SafeSEH Result is unreliable

[AdrianIssott]

Here's an example of this using the attached adoberfp.zip

> Import-Module .\Get-PESecurity.psm1
> $result = 1..100 |%{Get-PESecurity -File "C:\Program Files (x86)\Adobe\Acrobat Reader DC\Reader\adoberfp.dll" }
> ($result | ?{$_.SafeSEH -eq "False"}).length
54
> ($result | ?{$_.SafeSEH -eq "True"}).length
46

It appears to happen for all 32-bit binaries where SafeSEH really is OK on my machine. This adobe DLL is just the first one I tried that I could share.
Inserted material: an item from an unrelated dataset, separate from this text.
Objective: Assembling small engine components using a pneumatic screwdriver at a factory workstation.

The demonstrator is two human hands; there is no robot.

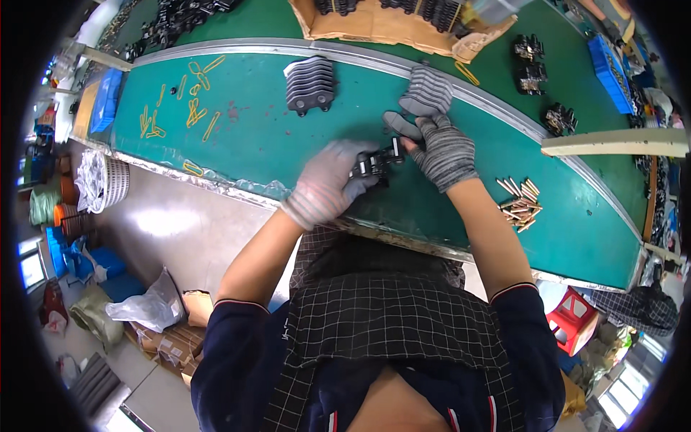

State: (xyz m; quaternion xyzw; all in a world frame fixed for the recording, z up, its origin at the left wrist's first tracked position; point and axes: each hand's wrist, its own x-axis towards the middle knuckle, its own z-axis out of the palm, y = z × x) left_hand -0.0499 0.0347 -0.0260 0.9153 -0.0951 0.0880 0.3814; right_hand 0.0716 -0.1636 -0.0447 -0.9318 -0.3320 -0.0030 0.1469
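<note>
My left hand (327, 183), in a pale knit glove and blurred by motion, is closed around a black brake caliper (371, 164) above the near part of the green bench. My right hand (445, 151), in a grey striped glove with bare fingertips, pinches a grey brake pad (402, 125) just beyond the caliper. A stack of grey brake pads (426, 92) stands right behind the right fingers. Farther left on the bench is a second row of dark brake pads (310, 85). To the right of my right hand lies a pile of copper-coloured pins (520, 203).
Yellow wire-like loops (194, 111) lie scattered on the left of the green bench (245, 155). A metal rail (252, 50) runs behind. Past it sit a cardboard box (374, 25) of dark parts and several black calipers (531, 75). A pale bar (615, 142) juts in from the right.
</note>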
Some details of my machine:

• Microsoft Windows [Version 10.0.18363.959] plus Hotfix(s):
• Powershell v5.1.18362.752
• PESecurity @ https://github.com/NetSPI/PESecurity/commit/af77b58e36261085e2c3dbe848ce9b2244d7cd94 (i.e. current master)
• Here's the output of dumpbin from VisualStudio 2015 showing this DLL does have safe exception handling:

  
  C:\Program Files (x86)\Microsoft Visual Studio 14.0\VC>dumpbin /loadconfig "C:\Program Files (x86)\Adobe\Acrobat Reader DC\Reader\adoberfp.dll"
  Microsoft (R) COFF/PE Dumper Version 14.00.24215.1
  Copyright (C) Microsoft Corporation.  All rights reserved.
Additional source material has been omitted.